Anyone who has known me long enough has known what a fascination I've always had for Islam. So when I heard that we'd be visiting Mosques on our recce (pronounced 'rekky,' short for 'reconnnaisance'), I was internally jumping up and down.

The Regent's Park Mosque is perhaps the most prestigious and affluent Mosque in London. Lying in the heart of one of London's most posh neighborhoods, it is an architechtural beauty. A large golden dome, a tall white minnar, and lush, green grounds surrounded by tall iron gates.

I walked around cautiously and quietly ... there were few people on the grounds, and all men. The man who showed us around (the director of the mosque) was an affable Pakistani man, dressed in a crisp suit, with a light hearted demeanour, and made us all immediately feel at ease about shooting in the Masjid. We entered the main prayer room ... the carpet was rich in its pattern and shades; from the high domed ceiling hung an enourmous crystal chandelier. By the way, this Mosque is under direct jurisdiction by Saudi Arabia-- if that helps you imagine the kind of grandeur I'm trying to describe here.

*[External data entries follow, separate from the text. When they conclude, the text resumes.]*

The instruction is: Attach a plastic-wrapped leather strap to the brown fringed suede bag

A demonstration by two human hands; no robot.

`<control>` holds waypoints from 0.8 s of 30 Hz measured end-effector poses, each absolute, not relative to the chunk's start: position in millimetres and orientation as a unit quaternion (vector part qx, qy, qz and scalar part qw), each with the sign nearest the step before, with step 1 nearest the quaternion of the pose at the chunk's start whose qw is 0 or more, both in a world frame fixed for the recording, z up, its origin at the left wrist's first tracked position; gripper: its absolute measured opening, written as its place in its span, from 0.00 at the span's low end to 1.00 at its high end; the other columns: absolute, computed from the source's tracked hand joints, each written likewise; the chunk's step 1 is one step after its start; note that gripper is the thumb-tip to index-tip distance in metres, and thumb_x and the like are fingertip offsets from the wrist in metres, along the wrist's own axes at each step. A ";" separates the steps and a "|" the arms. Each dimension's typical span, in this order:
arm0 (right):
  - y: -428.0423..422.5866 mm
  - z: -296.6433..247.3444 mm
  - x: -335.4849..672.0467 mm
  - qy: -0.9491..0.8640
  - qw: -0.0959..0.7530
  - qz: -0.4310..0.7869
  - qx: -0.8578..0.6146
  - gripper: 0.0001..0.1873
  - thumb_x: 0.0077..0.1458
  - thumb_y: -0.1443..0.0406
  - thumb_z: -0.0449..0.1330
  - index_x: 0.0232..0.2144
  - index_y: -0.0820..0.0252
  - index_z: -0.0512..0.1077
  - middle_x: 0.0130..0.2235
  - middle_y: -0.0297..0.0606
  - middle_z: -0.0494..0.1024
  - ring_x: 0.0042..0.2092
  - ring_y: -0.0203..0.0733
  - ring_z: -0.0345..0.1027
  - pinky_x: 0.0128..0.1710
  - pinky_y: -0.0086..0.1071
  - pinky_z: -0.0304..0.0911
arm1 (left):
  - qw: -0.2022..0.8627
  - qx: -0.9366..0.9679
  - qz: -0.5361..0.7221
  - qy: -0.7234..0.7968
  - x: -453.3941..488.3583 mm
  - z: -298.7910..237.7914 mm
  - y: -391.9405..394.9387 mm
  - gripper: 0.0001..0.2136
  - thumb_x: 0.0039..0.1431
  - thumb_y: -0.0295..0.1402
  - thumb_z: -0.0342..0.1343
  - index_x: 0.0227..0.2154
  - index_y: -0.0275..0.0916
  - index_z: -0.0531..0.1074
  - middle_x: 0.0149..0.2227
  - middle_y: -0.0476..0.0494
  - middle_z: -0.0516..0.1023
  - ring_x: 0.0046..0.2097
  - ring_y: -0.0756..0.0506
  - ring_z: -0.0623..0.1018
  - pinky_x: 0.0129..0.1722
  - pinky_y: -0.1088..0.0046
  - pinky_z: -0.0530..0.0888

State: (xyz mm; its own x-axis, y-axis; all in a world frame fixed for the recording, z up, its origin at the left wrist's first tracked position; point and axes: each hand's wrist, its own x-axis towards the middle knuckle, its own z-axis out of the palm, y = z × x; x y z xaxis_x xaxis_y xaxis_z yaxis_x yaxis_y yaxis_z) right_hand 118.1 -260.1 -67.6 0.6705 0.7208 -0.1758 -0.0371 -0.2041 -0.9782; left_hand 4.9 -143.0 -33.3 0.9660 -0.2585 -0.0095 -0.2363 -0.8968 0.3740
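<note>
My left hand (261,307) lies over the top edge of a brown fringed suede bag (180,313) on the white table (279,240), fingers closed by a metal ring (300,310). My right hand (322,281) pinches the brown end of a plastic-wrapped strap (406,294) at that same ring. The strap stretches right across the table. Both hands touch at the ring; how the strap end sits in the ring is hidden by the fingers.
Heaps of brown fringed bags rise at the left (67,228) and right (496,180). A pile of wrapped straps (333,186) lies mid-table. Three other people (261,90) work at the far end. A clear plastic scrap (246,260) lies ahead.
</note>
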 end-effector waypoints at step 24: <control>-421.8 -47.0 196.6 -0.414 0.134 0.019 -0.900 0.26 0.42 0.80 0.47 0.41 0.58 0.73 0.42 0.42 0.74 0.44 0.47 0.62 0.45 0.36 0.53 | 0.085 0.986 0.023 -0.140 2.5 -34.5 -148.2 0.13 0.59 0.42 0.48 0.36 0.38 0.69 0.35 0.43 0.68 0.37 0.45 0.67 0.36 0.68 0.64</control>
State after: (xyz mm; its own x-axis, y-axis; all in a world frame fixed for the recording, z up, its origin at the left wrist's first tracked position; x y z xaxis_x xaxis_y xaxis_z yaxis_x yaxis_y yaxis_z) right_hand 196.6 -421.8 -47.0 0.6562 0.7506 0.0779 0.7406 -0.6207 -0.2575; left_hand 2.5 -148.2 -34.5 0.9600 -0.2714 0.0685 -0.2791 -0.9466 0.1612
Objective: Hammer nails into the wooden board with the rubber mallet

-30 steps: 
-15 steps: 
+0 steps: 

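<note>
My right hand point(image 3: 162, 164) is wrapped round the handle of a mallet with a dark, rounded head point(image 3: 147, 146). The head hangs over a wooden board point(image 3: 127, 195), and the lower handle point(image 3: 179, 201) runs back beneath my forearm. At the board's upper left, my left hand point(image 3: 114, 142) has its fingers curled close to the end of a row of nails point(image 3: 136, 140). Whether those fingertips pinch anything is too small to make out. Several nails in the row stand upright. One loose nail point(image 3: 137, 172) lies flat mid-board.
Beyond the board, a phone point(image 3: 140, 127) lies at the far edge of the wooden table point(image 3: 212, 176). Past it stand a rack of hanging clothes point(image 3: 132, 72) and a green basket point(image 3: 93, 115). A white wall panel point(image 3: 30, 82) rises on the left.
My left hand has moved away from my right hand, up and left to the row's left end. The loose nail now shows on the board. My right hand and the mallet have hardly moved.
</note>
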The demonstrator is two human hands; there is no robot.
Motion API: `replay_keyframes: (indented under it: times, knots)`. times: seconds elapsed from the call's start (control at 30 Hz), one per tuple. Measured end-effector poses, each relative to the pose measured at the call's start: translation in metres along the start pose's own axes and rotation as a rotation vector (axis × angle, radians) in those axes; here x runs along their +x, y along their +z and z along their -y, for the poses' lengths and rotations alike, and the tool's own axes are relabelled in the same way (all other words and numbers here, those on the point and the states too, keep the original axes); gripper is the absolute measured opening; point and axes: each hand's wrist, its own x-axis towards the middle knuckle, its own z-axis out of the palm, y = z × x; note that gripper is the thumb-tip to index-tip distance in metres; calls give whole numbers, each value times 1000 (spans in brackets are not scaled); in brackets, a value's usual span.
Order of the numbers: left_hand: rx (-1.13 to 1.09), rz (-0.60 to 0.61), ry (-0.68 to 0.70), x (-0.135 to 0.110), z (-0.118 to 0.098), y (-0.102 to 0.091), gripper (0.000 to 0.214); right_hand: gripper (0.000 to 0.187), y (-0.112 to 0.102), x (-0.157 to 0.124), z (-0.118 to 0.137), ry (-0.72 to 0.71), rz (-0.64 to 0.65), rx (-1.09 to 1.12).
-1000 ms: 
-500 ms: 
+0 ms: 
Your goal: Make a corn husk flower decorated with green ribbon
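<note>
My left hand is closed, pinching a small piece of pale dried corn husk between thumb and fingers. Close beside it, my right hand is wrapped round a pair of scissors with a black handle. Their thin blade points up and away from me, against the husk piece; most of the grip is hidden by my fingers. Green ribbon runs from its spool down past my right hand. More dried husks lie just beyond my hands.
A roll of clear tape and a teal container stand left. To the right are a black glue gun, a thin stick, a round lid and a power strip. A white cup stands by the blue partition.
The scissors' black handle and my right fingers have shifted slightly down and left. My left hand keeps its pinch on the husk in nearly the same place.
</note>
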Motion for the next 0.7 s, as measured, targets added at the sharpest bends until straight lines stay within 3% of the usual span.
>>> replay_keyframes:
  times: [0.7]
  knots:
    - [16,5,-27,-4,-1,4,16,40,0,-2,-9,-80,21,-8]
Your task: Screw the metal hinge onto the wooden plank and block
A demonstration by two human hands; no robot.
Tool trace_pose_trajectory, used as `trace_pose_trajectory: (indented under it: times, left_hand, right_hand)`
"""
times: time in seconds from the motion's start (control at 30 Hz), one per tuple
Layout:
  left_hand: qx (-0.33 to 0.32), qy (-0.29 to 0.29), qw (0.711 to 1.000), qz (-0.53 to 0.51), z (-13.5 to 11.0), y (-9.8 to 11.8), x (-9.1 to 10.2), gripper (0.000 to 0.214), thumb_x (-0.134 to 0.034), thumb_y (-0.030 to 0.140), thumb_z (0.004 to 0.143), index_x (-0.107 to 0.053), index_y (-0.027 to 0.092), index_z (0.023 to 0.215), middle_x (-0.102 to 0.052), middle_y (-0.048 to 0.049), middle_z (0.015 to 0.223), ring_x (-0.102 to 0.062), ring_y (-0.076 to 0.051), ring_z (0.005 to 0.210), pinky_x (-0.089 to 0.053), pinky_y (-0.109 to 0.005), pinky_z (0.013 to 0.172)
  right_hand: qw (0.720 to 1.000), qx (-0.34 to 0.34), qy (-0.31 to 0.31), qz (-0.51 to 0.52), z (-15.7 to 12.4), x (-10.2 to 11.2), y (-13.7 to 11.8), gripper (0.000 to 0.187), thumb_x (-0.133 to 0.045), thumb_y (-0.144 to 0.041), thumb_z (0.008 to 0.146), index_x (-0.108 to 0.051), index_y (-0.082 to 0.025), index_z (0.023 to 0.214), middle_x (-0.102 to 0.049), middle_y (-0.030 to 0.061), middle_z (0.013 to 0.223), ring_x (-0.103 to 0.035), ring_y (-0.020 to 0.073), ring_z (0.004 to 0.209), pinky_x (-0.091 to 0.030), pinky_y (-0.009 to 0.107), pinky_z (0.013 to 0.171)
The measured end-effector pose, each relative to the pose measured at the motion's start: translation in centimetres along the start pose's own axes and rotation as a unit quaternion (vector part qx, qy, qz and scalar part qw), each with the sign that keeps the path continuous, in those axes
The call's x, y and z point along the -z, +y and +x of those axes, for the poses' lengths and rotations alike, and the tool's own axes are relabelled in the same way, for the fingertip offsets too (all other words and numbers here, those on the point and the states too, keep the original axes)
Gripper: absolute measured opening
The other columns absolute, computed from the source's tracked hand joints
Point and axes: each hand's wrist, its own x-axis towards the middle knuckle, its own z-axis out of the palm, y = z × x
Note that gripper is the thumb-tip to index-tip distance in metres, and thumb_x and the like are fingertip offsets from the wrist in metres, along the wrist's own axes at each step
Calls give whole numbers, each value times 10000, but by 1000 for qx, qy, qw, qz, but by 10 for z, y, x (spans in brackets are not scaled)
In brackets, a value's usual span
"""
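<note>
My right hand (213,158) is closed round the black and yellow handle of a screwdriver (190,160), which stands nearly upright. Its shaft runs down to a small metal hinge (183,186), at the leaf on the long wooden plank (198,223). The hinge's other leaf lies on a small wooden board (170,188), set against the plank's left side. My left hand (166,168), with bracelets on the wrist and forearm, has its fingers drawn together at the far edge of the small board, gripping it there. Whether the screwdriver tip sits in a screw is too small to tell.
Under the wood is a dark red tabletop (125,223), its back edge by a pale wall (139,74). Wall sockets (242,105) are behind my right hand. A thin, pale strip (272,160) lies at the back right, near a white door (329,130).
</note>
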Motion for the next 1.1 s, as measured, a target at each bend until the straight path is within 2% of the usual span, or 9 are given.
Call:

The man asked me to wear a scarf to cover my head. I suddenly felt sheepish ... for someone who claims to be so 'into' Islam, that was a pretty daft thing to do. I had, however, changed my shirt several times in the morning when trying to figure out what to wear, because I didn't want to wear anything too form fitting or low cut. Oh well. It was a mental note to be made for when we came to shoot.

We confirmed our shoot of 3 days at the Mosque while the 5 of us sat at a 30 person conference table. This is the conference room where the Islamic (religious) leaders of 29 Muslim countries meet once a year. I thought to myself 'There are 29 countries with large Islamic populations ?' I think I could name 10.

I left that Mosque feeling like I had just a childhood fantasy come true. I really do look forward to shooting 3 days there.

Today, we visited a Madarsa - an Islamic school, that also had a mosque in it. A large brick building, right on the sidewalk in the middle of east London (i.e.ghetto), this place immediately had a totally different feel than the grand Regent's Park Mosque. I hesitated as the others in my group entered the 'Men's entrance.' An old man, in kurta pyjama, skull cap, with a long grey beard, befitting every stereotypical image I could conjure of a Maulvi shook his head smiling and said 'No, no, come in, it's ok.' I felt obliged, and walked slowly behind the men . Our production manager asked, 'Doesn't she need a scarf?' The man smiled, 'It's ok, humari beti hai.' I felt touched.

The man happily showed us the grounds. The 1st floor consisted of the main prayer room, the back room for funerals (as well as the room for preparing the body and the body refrigerator!) and the large kitchen with pots large enough to cook a whole lamb in, straight.

The 2nd floor was another large room where the Imam would preach sermons. This would be the room that we would be using for our shooting. Lucky for us, it was quite large, and the carpet was nice and rich looking -- similar to that of the other Mosque -- so it would work for us.

"In our Mosque," the old man proudly announced, "Men and women never see eachother."

He led us to the partitioned 3rd floor, where the students were taught. We entered a large room where 100+ young boys were seated on the ground in different groups. It was quite loud, and our entry definitely created an unexpected hush for the crowd: there was a girl their room. And that too, dressed 'immodestly' (I was wearing jeans and a sweater). I heard a 'cat call' of 'Subhanallah' as we walked past a group, but lucky for me, all the boys were under the age of 12, otherwise I would have felt really weird being there. I still felt weird being there.

We walked over to the girls section. I thought to myself, "Ok, now I'll feel at ease, and maybe the men will feel like the estranged ones." 40 girls sat on the ground at tables, all around 6-8 years of age ... wearing a black hijab that covered everything but their beautiful round faces, and curious eyes. To my surprise, I was still the object of amusement, and not the other 4 men accompanying me. I was allowed to see other rooms where the older girls were being taught, as the men waited outside. I also saw the separate women's entrance -- and couldn't help but notice that it had hard, cement steps, while the men's side had carpeted steps. Maybe I was reading a little too much into it?

We soon left the Madarsa, and I found myself rather in a rush to get out of there. Aside from feeling very out of place with four men, I felt like I was in a different world altogether. It was a world I was completely unfamilar with; something I had only read about. I know this experience will stay with me for a long time.